Para registros individualizados – isto é, que mostrem pessoas em destaque e/ou em fotos posadas –, a coleta da autorização por escrito é de extrema importância e não é recomendada a utilização das imagens sem que ela seja obtida. Tratando-se de crianças e adolescentes e/ou usos em materiais de divulgação (em especial, de áreas de “negócios”, como cursos, eventos, loja etc.), o risco aumenta consideravelmente sem a documentação assinada.

Já no caso de registro de multidões, não sendo possível coletar a autorização, a depender da utilização desejada, é possível fazer o sopesamento do direito de imagem com outros direitos fundamentais, conforme indicado anteriormente. Entendem-se, portanto, que o risco de utilização sem autorização assinada é menor, especialmente se para fins estritamente internos e/ou educativos.

Independentemente da coleta de autorizações, recomenda-se sempre avisar o público de que o espaço será fotografado ou filmado, seja com placas, aviso em microfone ou entrega de panfleto informativo. Como prática alternativa, pode-se utilizar algum tipo de sinalização visual que diferencie o público (crachás ou adesivos de uma determinada cor para visitantes que não desejem ter a imagem registrada).
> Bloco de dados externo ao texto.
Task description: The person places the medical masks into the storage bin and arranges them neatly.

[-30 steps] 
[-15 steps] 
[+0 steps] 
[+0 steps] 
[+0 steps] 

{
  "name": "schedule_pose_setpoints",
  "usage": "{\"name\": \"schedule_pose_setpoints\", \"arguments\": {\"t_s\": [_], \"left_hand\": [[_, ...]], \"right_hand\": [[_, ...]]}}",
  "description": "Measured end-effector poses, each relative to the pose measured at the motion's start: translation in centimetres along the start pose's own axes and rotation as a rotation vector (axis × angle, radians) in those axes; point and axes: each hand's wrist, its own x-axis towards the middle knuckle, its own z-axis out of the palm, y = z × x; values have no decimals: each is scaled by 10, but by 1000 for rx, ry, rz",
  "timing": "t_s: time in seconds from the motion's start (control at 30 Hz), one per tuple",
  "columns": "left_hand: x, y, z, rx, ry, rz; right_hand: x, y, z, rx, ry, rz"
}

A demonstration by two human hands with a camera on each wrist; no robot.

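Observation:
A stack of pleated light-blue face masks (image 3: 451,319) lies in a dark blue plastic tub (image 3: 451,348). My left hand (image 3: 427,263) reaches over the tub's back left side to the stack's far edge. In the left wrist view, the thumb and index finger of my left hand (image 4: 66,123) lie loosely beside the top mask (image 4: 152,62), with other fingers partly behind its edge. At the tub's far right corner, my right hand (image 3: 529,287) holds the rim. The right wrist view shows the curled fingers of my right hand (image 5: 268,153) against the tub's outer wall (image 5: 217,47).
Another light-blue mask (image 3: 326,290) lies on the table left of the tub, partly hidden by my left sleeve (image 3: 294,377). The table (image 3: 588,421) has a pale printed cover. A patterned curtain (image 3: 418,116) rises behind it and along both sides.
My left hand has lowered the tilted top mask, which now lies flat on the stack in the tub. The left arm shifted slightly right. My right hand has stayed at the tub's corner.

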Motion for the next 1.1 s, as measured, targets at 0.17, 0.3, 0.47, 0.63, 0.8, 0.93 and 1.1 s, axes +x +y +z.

Ainda, existem situações em que não é possível obter a autorização, como quando os herdeiros de uma pessoa falecida não foram encontrados. Nestes casos, recomenda-se que, após terem sido adotados os melhores esforços, todo o processo de tentativa de obtenção da autorização seja devidamente arquivado.

Diante de incertezas, recomenda-se a consulta de um profissional jurídico especializado.